“包慈兮不是图好玩吗?”向舞阳脑袋复位,看着向朝歌,笑得诚挚又无辜,“我查过她资料,过往交都是男友。”
“不可能突然就弯了吧。”向舞阳想了想又补充一句。
“分手吗?”向朝歌顿了顿说。
“不要。”向舞阳笑得越发乖巧,接近包慈兮的意外之喜,给她带来了唯一能和姐姐谈判的筹码,“还是除非你先离婚。”

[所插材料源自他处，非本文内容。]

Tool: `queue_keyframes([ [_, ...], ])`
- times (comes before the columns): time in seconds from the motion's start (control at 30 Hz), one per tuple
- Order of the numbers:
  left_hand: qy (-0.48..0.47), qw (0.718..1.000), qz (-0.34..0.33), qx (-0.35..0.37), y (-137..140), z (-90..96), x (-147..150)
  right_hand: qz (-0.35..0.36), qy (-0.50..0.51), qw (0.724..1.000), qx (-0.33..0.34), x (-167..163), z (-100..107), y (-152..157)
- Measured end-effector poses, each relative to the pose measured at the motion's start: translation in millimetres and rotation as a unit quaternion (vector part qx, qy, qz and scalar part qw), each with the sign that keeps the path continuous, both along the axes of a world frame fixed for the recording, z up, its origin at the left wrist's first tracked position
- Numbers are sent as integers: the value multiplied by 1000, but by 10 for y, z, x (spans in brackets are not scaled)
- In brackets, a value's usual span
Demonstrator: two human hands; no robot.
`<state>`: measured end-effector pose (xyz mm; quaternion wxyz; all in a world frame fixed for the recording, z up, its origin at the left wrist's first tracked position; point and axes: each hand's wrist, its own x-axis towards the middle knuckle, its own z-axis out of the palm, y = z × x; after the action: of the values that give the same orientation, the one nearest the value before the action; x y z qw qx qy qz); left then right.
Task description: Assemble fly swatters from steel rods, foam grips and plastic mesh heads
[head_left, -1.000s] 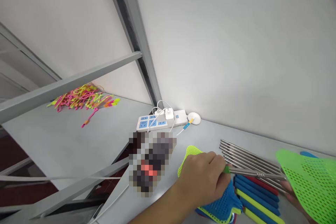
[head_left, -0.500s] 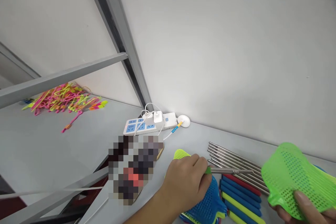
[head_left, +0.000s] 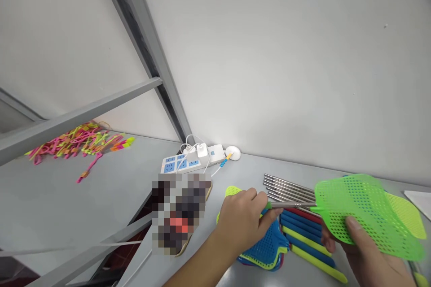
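My left hand (head_left: 243,220) is closed around the green handle end of a slim metal rod (head_left: 289,205). The rod points right, and its far tip meets the neck of a bright green fly swatter head (head_left: 367,215). My right hand (head_left: 372,253) grips that perforated head, thumb on top and fingers underneath. Below my left hand lies a stack of blue and yellow swatter heads (head_left: 264,246). Between the hands, several bare metal rods (head_left: 286,186) and a row of blue, yellow and red handle tubes (head_left: 308,242) rest on the table.
A white power strip (head_left: 182,164) with plugged-in chargers stands by the wall, beside a round white device (head_left: 233,153). A blurred-out object (head_left: 182,215) lies in front. Left of a grey metal frame (head_left: 134,94) is a pile of pink and yellow items (head_left: 74,143). A yellow swatter head (head_left: 406,213) lies far right.
My right hand has moved left and turned the green head so its neck faces the rod; neck and rod tip now meet. My left hand keeps its grip.
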<state>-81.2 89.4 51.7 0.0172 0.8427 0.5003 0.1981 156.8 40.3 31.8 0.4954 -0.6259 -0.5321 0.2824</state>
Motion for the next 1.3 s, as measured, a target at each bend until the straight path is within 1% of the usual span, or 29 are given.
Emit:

向朝歌叹息,想扶额手还被向舞阳抓着,没人先让步一谈起这个话题就会陷入这样的循环。
“在万象,就算是包慈兮,一下让一个系统外的人空降到那么高的位置也是件很荒唐的事。”
“所以呢?”
看舞阳的表情就知道没当回事,虽然和包慈兮一样对这件事统一的松弛,但包慈兮是权力的任性者,舞阳是系统的叛逆者。
这样的两个人凑在一起,向朝歌又叹口气。
“可就是这么荒唐的事,包慈兮还是让它实现了。”向朝歌道,“你能出现在董事长主持的任命会上,已经足够说明问题了。”
“这么说,我看起来是包慈兮的牌,其实是包盛烨的态度?”向舞阳接道。